2. Mandamentos constitucionais

A Constituição Federal de 1988 é especialmente rica em disposições concernentes ao sistema de propriedade intelectual, bastando correr os olhos pelos incisos XXIII, XXVII, XXVIII e XXIX do art. 5° para se notar a importância atribuída pelo Constituinte ao objetivo de se alcançar o progresso social, cultural e o desenvolvimento tecnológico e económico do país.

Cumpre ressaltar, ainda, a dicção do art. 170, no sentido de que a ordem económica, fundada na valorização do trabalho9 humano e na livre iniciativa, tem por fim assegurar a todos existência digna, conforme os ditames da justiça social, observados os seguintes princípios: II - propriedade privada; III - função social da propriedade; IV - livre concorrência;10 V - defesa do consumidor.
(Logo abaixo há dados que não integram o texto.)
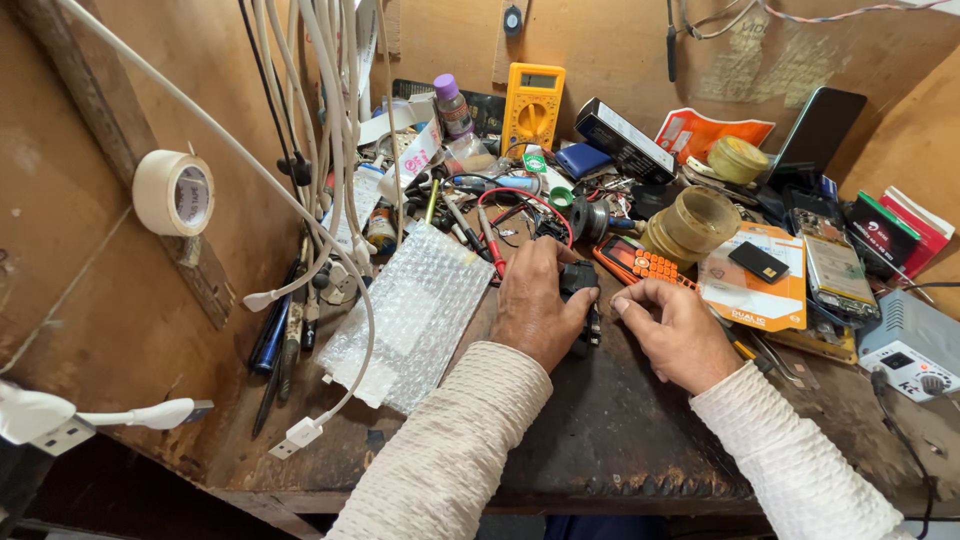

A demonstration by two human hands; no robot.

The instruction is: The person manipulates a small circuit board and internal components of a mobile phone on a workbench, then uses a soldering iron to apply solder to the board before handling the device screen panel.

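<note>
Left hand (537,305) is wrapped around a small black gadget (578,278) on the bench (620,430); right hand (675,330) rests loosely curled beside it, holding nothing.

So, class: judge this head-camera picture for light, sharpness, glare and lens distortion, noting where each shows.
Head view: soft, even light with faint shadows; the left hand on the small black device and the right hand are sharp; mild glare on the clear bubble-wrap sheet; wide-angle bending curves the wooden bench edge and side walls.
</note>
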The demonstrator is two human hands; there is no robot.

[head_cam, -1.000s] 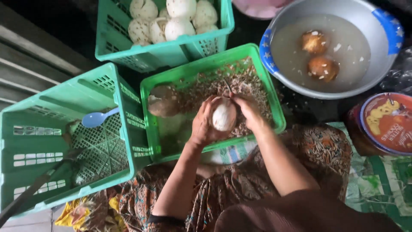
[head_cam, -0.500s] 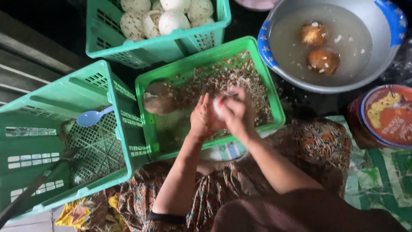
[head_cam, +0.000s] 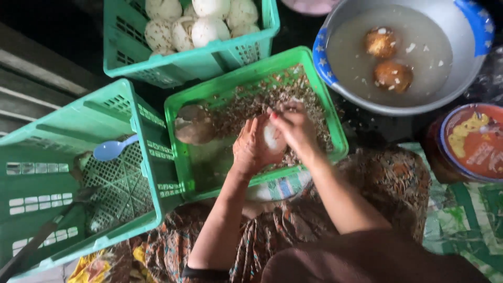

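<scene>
Over the middle basket: both hands meet above the bright green basket [head_cam: 181, 157], the one full of brownish shell bits
Left hand [head_cam: 252, 148]: fingers curled together, cupping the white egg [head_cam: 273, 137] from the side
Right hand [head_cam: 295, 126]: fingertips pinched on the top of that egg
Far corner: teal basket [head_cam: 209, 57] piled with pale eggs
Left side: teal basket [head_cam: 63, 126] tipped open, blue spoon [head_cam: 111, 149] resting in it
Far right: metal bowl [head_cam: 335, 86] of cloudy water, two brown eggs [head_cam: 386, 60] floating

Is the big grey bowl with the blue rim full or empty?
Not empty: the grey metal bowl with a blue rim holds cloudy water, two brown round eggs and white bits.
</scene>
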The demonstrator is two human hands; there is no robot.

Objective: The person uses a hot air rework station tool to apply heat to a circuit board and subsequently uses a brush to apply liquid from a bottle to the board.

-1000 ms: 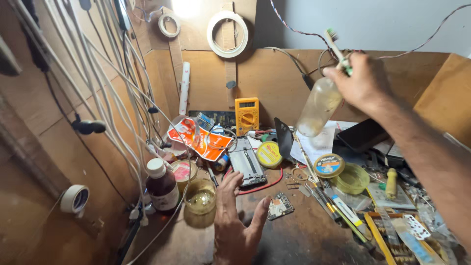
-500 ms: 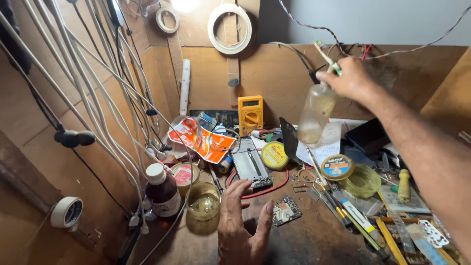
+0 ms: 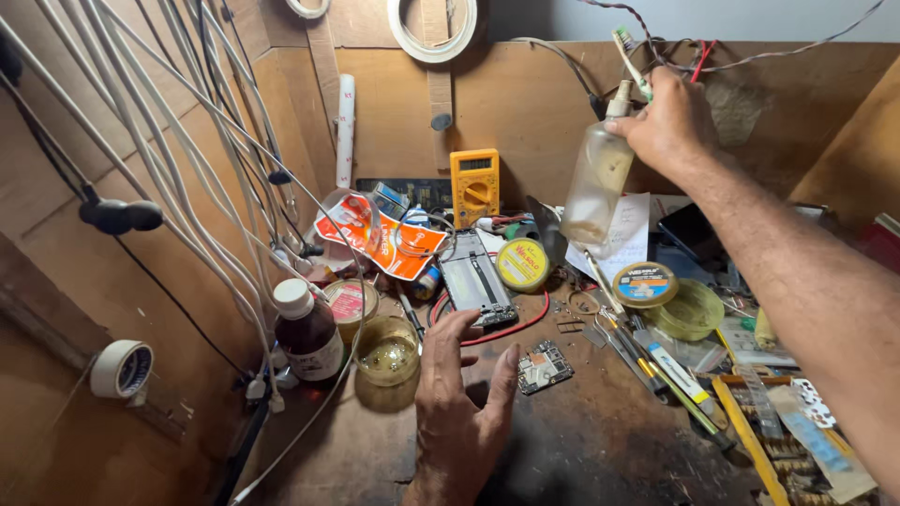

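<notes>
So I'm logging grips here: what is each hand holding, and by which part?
The right hand holds a clear bottle by its neck, plus a toothbrush. The left hand holds nothing; it rests spread on the bench.

Orange-and-white foil packet (image 3: pixel 380 242) lies crumpled at bench back, left of centre. Yellow multimeter (image 3: pixel 474 186) stands just right of it against wooden wall, small grey screen at top. Round yellow tin (image 3: pixel 522 264) with yellow printed lid sits below multimeter. Round tin with blue-and-orange label (image 3: pixel 644 284) lies further right. Brown bottle (image 3: pixel 307 330), white cap, white label, stands at left. Round pink-lidded tub (image 3: pixel 349 302) just behind it.
</notes>
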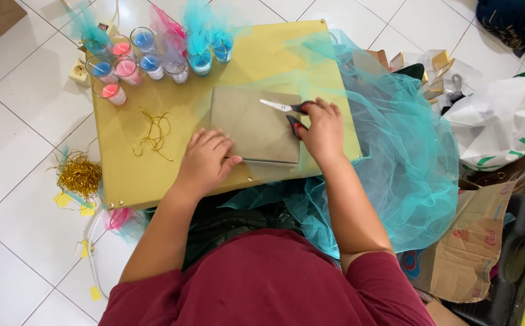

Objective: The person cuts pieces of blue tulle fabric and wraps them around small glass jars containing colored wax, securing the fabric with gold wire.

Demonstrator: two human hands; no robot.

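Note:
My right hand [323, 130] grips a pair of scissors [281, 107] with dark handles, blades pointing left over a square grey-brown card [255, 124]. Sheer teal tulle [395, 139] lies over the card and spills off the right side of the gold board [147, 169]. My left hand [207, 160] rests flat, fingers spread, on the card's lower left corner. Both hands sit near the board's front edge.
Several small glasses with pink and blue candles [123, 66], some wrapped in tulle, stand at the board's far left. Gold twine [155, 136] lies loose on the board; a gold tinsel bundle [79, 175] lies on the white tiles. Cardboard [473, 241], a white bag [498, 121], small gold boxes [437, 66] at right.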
Da conjugação dos dispositivos supracitados resulta, sinteticamente, que a Constituição contempla, ao lado da liberdade de iniciativa, a utilidade social, criando mecanismos de controle da atividade económica coordenada a fins sociais. Tal atitude se reflete diretamente sobre a tutela dos chamados bens imateriais resultantes da criação intelectual, limitando sua duração para o fim de harmonizá-los com o progresso técnico e cultural e a tutela do consumidor, buscando delimitar tais direitos, em especial no campo industrial.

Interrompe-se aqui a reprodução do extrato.